Updated news on the Gambino, Genovese, Bonanno, Lucchese and Colombo Organized Crime Families of New York City.

Saturday, July 23, 2016

Former gangster details life growing up in the mafia in new book


Frank DiMatteo witnessed his first mob murder at the age of 5.

It took place on the corner of Fourth Avenue and Union Street in Park Slope, Brooklyn, 20 feet from where he was standing. In 1961, brownstone Brooklyn was a different place than today.

Carroll Gardens hood Joseph “Crazy Joe” Gallo kept an actual lion to scare those who owed him debts. The Profaci crime family was famous for loan-sharking. And DiMatteo’s father, Ricky, provided gun-toting enforcement for the ultraviolent Gallo crime family.

DiMatteo learned that killing “is just business.” He tells his story in the memoir “The President Street Boys: Growing Up Mafia,” out Tuesday from Kensington Publishing.

He was raised on Sackett Street in Carroll Gardens, where celebs crossed the East River to rub elbows with thugs. “Lauren [Bacall] would come down to a neighborhood wiseguy place, Ju Ju,” DiMatteo recalls. “She was close to Frank ‘Punchy’ Illiano” — one of Gallo’s lieutenants.

DiMatteo, now 60, worked for Gallo. As a teen, he drove getaway cars for armed robbers — with his father’s blessing.

“We did a diamond heist,” he tells The Post. “Two Hasidic Jews in the shop refused to give up the diamonds. Then one got hit across the mouth and they went along. The score was $100,000 and I got $5,000.”

He got arrested 11 times, for crimes that included assault, gun possession and hijacking, but beat all charges. After breaking from the Gallos — for selling drugs, against their rules — he joined the DeCavalcante family.

“I was supposed to be made by them” in 1999, he recalls. “Then everyone in the family was suddenly in jail for . . . murder and extortion. There was nobody to work with. It was like a snake with no head.”


‘I’d rather live among yuppies than wiseguys. With the wiseguys there is too much drama.’ - Frank DiMatteo

It effectively ended his lifelong crime spree, but DiMatteo landed on his feet.
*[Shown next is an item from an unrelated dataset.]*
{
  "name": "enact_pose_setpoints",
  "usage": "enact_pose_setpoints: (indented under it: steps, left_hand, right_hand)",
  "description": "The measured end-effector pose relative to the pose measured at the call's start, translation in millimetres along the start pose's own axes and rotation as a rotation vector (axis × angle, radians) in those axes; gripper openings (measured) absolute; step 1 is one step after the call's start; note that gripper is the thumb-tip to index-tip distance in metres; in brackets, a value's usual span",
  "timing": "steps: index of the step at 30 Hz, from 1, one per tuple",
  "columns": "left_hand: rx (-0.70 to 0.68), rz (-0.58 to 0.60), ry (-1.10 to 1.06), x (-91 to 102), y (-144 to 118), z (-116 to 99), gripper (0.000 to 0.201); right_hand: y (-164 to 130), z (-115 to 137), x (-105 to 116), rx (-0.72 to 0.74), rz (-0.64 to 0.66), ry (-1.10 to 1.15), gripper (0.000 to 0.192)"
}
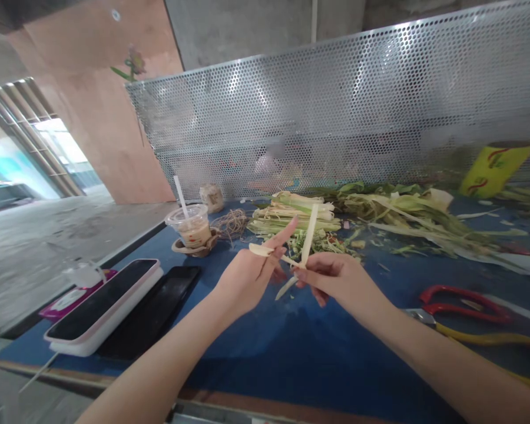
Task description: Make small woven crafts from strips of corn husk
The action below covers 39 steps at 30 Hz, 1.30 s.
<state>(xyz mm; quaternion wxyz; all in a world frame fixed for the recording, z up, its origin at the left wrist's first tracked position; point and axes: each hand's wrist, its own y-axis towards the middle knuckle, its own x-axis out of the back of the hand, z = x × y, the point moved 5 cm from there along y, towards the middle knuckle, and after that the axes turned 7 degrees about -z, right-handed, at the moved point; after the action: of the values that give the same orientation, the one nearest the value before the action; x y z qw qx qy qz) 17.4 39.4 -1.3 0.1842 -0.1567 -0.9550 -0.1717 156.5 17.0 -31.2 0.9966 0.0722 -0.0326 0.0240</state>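
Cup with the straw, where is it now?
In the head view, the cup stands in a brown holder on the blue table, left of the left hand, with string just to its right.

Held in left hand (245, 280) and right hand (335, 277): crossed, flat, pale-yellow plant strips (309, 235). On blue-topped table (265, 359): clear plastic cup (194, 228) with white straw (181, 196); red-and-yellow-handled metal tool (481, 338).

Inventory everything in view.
Table: 1, blue, centre
Perforated panel: 1, silver, behind
Pillar: 1, pinkish, left
Flower: 1, purplish, upper left
Stalk bundle: 1, pale green, centre
Leaf heap: 1, green, right
Cup: 1, clear, left
Twine: 1, brown, beside cup
Devices: 2, black-screened, left
Packet: 1, magenta, left
Tool handles: count unclear, red/yellow, right
Printed item: 1, yellow, right
Strips: count unclear, cream, held
Left hand: 1, centre
Right hand: 1, centre
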Motion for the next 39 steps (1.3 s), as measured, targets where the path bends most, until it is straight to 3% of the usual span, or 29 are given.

He already owned an Italian eatery that doubled as a stash-house for hot jewelry, and he began helping distribute the pornographic newspaper Screw.

“They had trouble getting onto newsstands” because of the content, he says. DiMatteo’s confederates solved that problem by telling retailers, “If you don’t put it on your newsstand today, you won’t have a newsstand tomorrow.”
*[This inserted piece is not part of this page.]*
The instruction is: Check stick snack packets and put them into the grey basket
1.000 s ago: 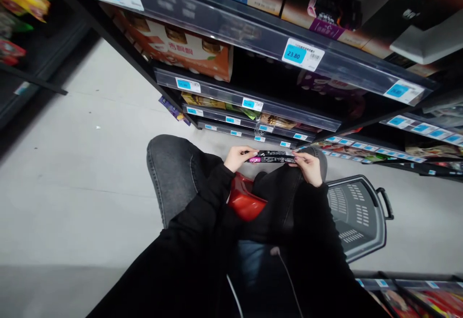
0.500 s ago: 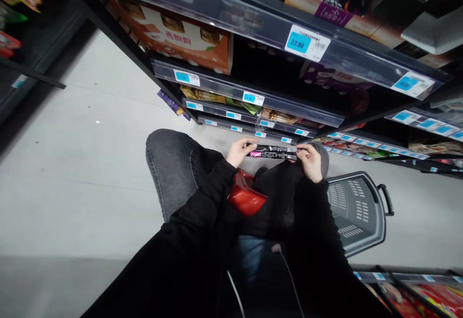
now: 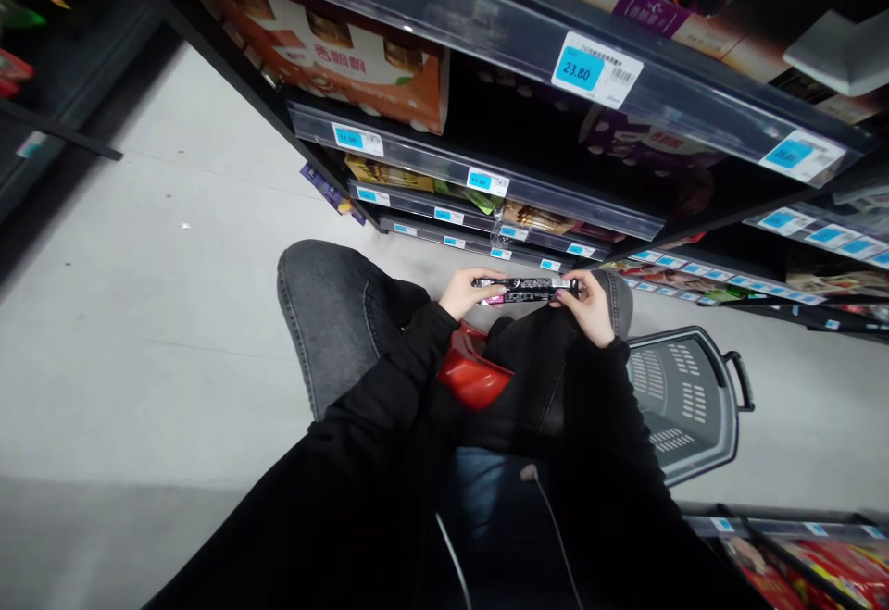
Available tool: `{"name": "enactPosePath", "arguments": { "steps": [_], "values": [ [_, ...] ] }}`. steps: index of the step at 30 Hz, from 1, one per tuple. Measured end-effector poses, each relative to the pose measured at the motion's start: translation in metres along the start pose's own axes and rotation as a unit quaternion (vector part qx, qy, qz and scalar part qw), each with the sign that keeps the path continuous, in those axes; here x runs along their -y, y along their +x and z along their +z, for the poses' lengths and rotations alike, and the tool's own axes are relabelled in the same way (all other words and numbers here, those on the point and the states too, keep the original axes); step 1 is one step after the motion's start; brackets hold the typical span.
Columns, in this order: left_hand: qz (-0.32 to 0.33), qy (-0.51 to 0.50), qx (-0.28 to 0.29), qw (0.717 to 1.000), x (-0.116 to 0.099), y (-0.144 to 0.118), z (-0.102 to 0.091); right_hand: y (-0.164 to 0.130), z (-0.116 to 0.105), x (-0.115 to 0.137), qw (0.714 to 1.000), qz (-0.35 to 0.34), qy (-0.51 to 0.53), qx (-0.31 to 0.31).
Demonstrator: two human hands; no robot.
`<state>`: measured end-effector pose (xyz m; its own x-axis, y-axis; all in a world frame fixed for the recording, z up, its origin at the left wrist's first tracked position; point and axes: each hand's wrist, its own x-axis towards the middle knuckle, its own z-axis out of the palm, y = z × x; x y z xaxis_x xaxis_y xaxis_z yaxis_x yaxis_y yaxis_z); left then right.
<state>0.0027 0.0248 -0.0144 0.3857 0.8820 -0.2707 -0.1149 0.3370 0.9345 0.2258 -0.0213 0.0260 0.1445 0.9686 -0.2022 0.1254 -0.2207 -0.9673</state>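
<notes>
Your left hand (image 3: pixel 461 293) and right hand (image 3: pixel 593 308) grip opposite ends of the slim black packet (image 3: pixel 532 290). Slackening either could drop it to the floor (image 3: pixel 173 388).

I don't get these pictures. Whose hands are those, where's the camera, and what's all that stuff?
There's no machine doing the work here, just a person using two bare hands. The camera sits on that person's head, looking forward and down, so you see roughly what they see. The left hand and right hand hold a thin, dark packet, one near each end. Below it, between the legs, is a shiny red thing; I can't tell what it is. A grey basket is on the floor to the right, and shelves with price tags are in front.
</notes>
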Motion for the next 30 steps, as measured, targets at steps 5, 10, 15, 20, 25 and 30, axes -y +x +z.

These days, he lives in Gerritsen Beach with his wife, Emily, the mother of his three children. Life is quiet — though DiMatteo does mention a recent shipment of 100 illicit Cuban cigars that he is looking to move.

Expressing no remorse for his transgressions, he says, “I did not hurt anybody who didn’t deserve to get hurt.”

As for Carroll Gardens’ current stroller-pushing residents, he says, “I’d rather live among yuppies than wiseguys. With the wiseguys there is too much drama.”